■ ASSIGNED TASK: Give the number of lines in the data that hold the word "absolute", and nothing else.

[Stored records]
Start of Block
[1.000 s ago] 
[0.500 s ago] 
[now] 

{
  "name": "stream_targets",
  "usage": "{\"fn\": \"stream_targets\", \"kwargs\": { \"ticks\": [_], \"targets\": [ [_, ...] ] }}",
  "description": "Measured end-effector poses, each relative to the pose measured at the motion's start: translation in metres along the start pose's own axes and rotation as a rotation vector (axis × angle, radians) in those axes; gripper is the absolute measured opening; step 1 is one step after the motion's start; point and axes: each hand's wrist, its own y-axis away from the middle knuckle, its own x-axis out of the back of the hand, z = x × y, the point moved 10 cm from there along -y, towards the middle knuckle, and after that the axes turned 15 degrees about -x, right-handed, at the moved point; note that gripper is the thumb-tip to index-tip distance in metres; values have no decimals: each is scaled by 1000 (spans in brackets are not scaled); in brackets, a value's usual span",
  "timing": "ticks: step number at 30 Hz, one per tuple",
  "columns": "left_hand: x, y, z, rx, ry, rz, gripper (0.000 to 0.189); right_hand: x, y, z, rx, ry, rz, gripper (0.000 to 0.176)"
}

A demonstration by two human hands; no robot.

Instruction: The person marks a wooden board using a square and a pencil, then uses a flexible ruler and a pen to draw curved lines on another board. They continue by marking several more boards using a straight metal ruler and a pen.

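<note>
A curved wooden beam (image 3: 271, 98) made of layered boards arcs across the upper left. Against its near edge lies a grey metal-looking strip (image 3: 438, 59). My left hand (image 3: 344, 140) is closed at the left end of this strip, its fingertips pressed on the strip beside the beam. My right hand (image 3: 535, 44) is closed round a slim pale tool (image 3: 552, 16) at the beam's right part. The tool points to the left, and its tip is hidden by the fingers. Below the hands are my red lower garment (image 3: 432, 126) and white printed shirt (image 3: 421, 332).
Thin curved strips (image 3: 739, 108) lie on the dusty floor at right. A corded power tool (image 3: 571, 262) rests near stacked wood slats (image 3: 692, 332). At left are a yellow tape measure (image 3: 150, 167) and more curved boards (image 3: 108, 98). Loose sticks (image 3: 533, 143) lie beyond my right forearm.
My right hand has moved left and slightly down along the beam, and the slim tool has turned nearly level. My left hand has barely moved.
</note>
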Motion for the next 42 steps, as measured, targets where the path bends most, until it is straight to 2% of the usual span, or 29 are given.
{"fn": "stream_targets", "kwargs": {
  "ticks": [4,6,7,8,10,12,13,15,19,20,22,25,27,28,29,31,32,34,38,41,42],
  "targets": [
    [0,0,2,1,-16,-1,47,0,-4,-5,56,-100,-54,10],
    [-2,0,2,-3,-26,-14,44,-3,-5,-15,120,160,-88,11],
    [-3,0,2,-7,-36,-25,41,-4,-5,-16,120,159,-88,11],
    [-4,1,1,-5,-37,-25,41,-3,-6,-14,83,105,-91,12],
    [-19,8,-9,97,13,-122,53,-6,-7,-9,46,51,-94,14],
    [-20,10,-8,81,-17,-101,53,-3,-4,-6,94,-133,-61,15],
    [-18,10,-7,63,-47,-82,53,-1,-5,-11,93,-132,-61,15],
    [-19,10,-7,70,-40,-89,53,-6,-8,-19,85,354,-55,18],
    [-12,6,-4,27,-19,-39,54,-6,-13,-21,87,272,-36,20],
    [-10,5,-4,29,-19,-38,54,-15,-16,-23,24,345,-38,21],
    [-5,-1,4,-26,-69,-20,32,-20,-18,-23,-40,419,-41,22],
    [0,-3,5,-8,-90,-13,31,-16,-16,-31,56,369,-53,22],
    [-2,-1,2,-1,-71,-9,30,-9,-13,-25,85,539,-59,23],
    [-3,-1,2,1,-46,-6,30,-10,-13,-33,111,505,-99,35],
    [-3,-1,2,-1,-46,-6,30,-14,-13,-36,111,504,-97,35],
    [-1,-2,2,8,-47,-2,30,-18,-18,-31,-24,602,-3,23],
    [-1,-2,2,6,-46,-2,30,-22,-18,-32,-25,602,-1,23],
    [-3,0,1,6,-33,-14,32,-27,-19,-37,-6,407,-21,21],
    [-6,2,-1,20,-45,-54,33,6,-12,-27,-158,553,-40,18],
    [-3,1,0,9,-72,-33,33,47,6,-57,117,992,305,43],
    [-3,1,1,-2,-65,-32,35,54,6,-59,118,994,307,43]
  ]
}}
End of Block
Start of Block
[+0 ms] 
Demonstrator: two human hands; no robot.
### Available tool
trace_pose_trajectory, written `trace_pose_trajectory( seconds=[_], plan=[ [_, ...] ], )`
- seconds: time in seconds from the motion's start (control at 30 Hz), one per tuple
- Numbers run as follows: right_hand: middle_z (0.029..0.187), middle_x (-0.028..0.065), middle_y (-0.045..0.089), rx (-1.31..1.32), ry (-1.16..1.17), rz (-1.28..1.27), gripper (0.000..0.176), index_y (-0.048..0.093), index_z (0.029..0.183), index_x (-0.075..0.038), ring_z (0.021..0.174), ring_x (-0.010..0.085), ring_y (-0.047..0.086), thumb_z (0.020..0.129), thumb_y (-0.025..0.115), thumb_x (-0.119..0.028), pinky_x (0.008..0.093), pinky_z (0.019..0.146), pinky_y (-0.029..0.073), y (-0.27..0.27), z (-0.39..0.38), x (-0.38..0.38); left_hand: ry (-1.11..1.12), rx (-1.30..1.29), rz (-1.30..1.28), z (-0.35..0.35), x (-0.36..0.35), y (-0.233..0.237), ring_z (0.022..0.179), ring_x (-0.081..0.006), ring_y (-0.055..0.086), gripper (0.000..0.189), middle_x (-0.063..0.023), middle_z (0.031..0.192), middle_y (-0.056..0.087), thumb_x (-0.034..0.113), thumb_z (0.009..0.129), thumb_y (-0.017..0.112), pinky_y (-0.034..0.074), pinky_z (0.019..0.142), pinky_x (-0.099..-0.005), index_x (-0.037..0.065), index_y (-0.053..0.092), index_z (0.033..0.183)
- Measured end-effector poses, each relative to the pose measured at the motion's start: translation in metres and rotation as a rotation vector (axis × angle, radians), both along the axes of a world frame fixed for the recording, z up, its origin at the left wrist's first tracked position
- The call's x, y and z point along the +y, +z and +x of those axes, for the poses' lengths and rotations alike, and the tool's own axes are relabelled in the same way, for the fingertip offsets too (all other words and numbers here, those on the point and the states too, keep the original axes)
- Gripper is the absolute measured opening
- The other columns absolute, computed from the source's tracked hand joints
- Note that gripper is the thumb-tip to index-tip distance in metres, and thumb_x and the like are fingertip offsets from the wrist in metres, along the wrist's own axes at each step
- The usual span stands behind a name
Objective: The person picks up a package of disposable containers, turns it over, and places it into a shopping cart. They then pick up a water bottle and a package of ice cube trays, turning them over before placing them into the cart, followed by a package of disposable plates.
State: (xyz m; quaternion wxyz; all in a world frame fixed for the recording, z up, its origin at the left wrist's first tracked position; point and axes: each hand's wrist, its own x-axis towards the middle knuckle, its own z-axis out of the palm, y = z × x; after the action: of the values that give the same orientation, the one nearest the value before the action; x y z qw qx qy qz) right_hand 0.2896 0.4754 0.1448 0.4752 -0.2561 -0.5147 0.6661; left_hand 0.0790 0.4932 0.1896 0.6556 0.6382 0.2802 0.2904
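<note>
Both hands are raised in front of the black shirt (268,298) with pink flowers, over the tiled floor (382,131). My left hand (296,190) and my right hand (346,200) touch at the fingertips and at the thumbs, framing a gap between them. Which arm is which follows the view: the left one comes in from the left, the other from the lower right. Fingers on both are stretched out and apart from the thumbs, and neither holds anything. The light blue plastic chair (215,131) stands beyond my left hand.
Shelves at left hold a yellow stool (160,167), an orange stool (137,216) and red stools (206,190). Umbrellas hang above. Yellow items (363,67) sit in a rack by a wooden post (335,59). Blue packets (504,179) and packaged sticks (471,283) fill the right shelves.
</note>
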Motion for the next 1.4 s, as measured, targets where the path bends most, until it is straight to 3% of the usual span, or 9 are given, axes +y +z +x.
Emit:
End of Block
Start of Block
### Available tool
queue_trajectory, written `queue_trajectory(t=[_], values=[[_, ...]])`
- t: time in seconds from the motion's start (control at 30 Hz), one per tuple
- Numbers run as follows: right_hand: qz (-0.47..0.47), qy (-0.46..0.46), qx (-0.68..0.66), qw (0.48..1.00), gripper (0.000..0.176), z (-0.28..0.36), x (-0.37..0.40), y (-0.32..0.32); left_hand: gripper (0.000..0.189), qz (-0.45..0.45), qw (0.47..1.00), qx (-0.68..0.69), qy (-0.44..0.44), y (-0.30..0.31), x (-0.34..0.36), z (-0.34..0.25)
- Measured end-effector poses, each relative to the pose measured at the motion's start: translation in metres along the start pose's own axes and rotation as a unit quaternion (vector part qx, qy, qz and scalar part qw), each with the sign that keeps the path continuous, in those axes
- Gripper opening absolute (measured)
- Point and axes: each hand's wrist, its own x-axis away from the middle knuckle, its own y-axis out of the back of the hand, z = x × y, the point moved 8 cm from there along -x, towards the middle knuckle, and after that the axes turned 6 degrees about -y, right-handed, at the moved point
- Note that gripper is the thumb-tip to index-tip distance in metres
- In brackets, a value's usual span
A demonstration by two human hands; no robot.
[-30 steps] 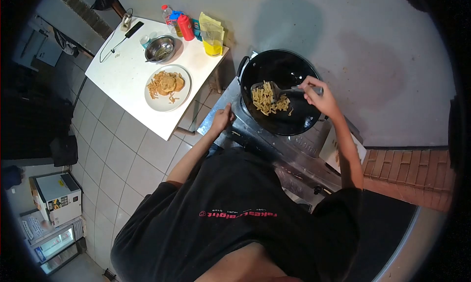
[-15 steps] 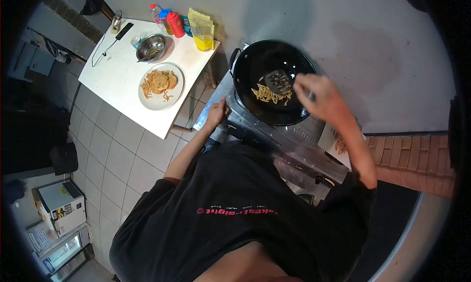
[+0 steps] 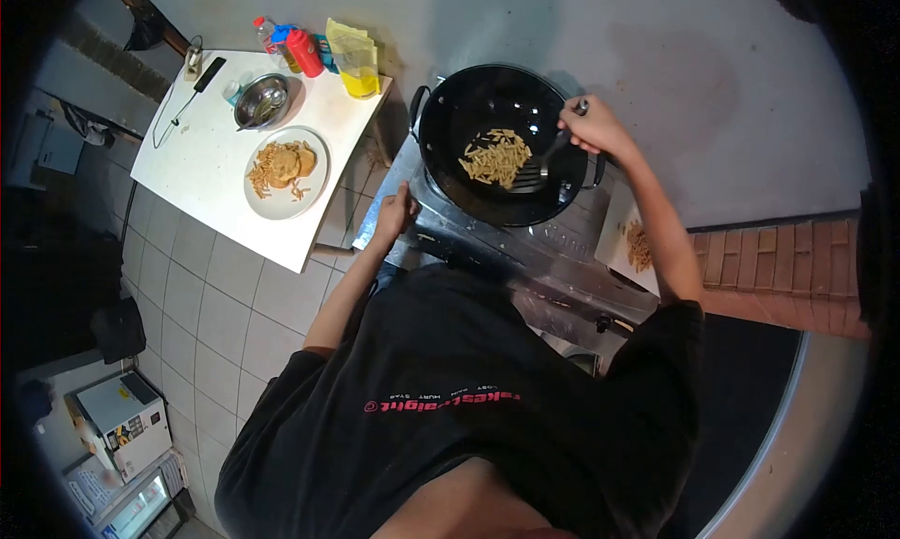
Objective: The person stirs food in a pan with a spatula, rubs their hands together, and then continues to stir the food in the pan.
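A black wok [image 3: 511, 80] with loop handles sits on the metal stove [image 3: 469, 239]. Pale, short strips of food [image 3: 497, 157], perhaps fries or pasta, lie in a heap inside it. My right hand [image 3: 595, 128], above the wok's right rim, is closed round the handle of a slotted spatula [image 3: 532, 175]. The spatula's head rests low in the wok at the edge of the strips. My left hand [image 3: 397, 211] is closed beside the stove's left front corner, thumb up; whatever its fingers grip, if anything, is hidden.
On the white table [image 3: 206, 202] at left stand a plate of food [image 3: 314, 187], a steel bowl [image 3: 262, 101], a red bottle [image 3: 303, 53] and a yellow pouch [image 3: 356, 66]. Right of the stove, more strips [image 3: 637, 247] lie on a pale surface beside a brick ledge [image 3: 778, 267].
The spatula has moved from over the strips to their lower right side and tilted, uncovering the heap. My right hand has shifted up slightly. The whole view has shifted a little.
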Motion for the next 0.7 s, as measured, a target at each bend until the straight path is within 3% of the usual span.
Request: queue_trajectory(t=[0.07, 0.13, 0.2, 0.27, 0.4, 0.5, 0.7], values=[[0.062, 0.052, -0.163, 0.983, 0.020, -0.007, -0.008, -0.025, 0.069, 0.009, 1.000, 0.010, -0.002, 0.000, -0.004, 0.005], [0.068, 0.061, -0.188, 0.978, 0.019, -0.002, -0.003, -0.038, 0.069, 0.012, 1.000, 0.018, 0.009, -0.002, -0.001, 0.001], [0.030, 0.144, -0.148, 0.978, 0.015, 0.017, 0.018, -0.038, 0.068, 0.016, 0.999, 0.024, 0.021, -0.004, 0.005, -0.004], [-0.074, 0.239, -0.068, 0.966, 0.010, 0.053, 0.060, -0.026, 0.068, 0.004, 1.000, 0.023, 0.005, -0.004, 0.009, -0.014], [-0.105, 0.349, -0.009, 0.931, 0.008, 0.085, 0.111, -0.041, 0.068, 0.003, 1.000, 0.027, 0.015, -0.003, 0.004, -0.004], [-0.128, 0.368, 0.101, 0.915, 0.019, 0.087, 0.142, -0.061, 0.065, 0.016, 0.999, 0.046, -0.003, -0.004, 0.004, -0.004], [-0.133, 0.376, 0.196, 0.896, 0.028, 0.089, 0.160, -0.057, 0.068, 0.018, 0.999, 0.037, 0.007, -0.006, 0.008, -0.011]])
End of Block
■ SOLUTION: 4